Problem requirements.
From the line with "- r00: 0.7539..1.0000" to the final line, print the records exactly as they are.

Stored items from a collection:
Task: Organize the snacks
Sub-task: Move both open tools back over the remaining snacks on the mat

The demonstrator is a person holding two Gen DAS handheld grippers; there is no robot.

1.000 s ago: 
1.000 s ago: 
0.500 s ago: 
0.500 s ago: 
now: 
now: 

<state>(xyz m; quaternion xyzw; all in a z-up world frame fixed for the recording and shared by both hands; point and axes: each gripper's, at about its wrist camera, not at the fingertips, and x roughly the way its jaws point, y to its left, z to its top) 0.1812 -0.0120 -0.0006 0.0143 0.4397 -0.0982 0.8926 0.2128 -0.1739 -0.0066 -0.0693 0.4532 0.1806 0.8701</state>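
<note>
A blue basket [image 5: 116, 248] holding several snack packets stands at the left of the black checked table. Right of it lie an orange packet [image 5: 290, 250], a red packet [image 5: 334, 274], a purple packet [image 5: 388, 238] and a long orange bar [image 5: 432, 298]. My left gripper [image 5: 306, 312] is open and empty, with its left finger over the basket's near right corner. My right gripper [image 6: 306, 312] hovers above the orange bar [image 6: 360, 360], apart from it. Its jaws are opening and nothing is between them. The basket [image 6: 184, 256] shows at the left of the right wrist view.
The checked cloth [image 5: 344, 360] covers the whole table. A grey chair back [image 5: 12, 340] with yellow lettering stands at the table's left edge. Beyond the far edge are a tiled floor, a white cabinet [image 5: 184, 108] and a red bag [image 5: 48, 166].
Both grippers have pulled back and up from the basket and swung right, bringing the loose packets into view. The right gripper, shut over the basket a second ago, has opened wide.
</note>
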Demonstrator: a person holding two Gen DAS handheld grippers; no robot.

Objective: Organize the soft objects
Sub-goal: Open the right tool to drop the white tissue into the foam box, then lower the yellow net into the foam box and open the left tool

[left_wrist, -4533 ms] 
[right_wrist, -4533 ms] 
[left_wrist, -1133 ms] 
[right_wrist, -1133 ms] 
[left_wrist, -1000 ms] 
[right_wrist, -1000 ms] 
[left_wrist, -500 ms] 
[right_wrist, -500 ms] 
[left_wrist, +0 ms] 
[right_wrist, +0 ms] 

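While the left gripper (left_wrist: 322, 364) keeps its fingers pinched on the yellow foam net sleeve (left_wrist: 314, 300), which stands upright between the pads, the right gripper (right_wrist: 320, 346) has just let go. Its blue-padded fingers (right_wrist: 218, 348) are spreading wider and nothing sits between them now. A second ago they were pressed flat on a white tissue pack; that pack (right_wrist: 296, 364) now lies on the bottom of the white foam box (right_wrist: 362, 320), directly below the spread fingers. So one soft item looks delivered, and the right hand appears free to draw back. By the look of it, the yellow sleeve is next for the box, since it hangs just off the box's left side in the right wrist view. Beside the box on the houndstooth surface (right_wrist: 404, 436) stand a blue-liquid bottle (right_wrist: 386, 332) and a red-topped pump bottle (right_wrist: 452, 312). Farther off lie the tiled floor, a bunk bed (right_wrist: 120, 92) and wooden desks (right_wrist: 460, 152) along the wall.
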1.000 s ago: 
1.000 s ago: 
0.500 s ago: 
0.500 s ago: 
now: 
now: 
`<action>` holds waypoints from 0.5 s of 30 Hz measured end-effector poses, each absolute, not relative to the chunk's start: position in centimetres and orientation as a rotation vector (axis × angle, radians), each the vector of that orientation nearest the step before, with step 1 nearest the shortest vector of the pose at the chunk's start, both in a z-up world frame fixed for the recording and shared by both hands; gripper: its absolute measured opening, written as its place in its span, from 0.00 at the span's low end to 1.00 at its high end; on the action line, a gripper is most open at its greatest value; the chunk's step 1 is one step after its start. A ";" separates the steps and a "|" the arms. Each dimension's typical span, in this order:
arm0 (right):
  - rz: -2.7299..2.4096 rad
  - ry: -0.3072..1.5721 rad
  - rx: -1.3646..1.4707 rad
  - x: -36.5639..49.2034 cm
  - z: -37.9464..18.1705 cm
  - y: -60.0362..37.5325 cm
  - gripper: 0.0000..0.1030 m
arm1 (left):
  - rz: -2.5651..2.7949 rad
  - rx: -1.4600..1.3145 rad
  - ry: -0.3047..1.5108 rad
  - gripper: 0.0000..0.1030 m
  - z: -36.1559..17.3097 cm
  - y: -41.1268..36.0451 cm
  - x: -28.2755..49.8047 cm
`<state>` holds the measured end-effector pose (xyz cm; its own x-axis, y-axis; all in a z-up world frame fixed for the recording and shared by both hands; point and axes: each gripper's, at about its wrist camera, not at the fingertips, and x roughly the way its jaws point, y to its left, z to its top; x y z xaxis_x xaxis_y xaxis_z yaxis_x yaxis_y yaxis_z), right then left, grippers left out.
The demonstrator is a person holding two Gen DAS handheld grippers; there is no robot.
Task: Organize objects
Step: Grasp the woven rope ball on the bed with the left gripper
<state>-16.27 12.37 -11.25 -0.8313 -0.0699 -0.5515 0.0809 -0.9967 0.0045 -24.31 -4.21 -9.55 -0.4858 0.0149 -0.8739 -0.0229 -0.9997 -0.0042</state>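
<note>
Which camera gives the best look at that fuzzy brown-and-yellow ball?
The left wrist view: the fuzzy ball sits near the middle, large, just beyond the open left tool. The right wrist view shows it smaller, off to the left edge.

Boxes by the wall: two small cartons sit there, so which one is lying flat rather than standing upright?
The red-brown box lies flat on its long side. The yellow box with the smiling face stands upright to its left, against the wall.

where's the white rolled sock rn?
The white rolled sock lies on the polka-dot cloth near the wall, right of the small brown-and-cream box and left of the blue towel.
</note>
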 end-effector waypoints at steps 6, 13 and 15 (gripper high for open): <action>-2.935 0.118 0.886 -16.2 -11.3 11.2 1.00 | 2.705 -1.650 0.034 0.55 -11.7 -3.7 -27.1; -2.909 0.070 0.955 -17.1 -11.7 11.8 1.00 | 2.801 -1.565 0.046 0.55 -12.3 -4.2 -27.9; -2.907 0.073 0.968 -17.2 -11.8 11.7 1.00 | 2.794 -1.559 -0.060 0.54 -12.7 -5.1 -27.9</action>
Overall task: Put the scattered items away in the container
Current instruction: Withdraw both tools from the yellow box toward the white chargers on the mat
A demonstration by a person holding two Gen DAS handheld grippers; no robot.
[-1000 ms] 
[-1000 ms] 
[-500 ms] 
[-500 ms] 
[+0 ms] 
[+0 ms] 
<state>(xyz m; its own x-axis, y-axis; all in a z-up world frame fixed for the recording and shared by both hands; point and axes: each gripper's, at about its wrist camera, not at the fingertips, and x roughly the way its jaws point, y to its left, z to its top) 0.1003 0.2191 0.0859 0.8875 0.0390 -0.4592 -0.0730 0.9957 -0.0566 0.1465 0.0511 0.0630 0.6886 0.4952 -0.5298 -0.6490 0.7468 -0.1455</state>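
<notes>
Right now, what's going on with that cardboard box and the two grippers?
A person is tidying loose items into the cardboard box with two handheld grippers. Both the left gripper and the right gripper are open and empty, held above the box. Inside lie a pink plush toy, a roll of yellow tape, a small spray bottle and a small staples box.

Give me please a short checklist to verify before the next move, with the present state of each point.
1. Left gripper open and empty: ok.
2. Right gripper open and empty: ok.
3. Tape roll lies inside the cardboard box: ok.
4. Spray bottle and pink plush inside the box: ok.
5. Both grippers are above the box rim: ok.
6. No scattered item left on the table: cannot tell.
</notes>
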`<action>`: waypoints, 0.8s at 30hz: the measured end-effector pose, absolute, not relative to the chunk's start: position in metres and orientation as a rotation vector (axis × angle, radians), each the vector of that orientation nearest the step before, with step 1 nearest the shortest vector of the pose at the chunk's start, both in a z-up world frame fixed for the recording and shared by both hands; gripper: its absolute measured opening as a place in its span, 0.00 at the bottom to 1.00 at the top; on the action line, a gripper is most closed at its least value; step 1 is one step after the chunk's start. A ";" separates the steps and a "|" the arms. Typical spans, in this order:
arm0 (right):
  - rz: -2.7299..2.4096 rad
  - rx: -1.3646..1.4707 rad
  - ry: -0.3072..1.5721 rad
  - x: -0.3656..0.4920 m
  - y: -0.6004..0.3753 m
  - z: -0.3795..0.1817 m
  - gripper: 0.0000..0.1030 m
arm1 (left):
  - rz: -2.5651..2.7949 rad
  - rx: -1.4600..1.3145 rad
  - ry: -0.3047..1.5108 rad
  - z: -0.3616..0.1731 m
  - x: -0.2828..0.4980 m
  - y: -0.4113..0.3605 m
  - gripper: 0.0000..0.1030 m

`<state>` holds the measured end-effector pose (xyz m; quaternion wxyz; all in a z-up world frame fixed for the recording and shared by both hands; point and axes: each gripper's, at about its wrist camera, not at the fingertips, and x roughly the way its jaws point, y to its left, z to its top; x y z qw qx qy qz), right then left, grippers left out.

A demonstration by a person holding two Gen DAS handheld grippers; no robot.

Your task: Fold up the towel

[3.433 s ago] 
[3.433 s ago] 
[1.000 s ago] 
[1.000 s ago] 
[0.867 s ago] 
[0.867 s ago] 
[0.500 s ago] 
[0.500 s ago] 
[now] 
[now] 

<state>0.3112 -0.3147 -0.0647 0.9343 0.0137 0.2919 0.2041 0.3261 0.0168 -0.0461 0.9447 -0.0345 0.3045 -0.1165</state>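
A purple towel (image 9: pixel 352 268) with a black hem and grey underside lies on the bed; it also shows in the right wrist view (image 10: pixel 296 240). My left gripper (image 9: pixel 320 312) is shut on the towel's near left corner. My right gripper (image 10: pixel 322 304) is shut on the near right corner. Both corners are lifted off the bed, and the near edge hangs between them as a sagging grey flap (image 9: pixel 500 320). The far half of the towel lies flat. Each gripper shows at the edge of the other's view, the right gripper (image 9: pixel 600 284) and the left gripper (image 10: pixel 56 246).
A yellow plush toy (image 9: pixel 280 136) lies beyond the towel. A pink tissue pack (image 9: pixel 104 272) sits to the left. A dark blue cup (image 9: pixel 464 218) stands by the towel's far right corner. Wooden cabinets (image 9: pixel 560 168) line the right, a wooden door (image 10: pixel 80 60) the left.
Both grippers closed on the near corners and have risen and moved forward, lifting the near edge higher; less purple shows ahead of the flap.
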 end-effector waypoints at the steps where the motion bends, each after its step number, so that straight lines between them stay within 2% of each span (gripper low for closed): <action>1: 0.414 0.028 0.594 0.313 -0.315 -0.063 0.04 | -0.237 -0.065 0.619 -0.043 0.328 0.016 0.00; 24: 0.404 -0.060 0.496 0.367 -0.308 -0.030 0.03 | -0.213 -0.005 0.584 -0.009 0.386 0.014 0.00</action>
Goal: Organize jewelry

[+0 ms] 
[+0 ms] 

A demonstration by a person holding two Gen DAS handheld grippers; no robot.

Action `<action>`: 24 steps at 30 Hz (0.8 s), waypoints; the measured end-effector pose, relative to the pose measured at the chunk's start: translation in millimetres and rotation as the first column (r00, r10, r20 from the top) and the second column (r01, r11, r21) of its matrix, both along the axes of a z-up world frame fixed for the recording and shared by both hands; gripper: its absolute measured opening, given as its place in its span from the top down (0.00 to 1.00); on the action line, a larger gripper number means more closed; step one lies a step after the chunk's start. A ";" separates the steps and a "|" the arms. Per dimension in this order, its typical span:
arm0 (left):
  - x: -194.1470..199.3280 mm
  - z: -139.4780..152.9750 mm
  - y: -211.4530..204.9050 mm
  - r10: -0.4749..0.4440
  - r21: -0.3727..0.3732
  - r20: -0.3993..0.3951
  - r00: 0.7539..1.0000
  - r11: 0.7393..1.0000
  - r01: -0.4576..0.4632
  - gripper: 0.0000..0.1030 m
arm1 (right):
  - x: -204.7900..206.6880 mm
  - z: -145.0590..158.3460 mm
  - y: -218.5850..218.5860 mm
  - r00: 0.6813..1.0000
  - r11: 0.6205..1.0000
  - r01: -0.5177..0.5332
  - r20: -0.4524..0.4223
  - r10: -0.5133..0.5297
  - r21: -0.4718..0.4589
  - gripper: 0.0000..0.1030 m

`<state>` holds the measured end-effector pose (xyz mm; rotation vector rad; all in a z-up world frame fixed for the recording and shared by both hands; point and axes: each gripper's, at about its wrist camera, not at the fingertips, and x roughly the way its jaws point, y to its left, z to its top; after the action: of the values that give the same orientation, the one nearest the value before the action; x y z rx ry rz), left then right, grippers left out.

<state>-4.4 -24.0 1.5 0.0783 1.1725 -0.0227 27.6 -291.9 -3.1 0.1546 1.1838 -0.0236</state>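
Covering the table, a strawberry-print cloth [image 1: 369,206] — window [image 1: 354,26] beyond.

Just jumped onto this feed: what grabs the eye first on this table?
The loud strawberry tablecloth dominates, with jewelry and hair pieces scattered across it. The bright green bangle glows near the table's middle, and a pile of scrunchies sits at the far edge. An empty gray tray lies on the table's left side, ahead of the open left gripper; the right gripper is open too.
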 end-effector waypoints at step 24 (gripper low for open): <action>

Task result.
  - r00: 0.7539..1.0000
  - r11: 0.7393..1.0000
  - r01: -0.4576..0.4632
  - gripper: 0.0000..0.1030 m
arm1 (right):
  - x: -204.7900..206.6880 mm
  - z: -145.0590..158.3460 mm
  - y: -218.5850..218.5860 mm
  - r00: 0.6813..1.0000
  - r11: 0.6205..1.0000
  - r01: -0.5177..0.5332
  - r20: -0.4524..0.4223
  - r10: -0.5133..0.5297
  - r21: -0.4718..0.4589
  - gripper: 0.0000..0.1030 m

`<state>` holds the measured end-effector pose (xyz mm; rotation vector rad; all in a z-up world frame fixed for the recording and shared by both hands; point and axes: each gripper's, at about its wrist camera, not at the fingertips, and x roughly the way its jaws point, y to its left, z to its top; after the action: of the values that give the same orientation, the one nearest the value before the action; x y z rx ry rz), left then right, grippers left out.

<state>-4.4 -24.0 1.5 0.0783 1.1725 -0.0227 27.6 -291.9 -3.1 0.1546 1.1838 -0.0236</state>
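Covering the table, a strawberry-print cloth [image 1: 369,206] — window [image 1: 354,26] beyond.

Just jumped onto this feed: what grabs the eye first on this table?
The loud strawberry tablecloth dominates, with jewelry and hair pieces scattered across it. The bright green bangle glows near the table's middle, and a pile of scrunchies sits at the far edge. An empty gray tray lies on the table's left side, ahead of the open left gripper; the right gripper is open too.
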 end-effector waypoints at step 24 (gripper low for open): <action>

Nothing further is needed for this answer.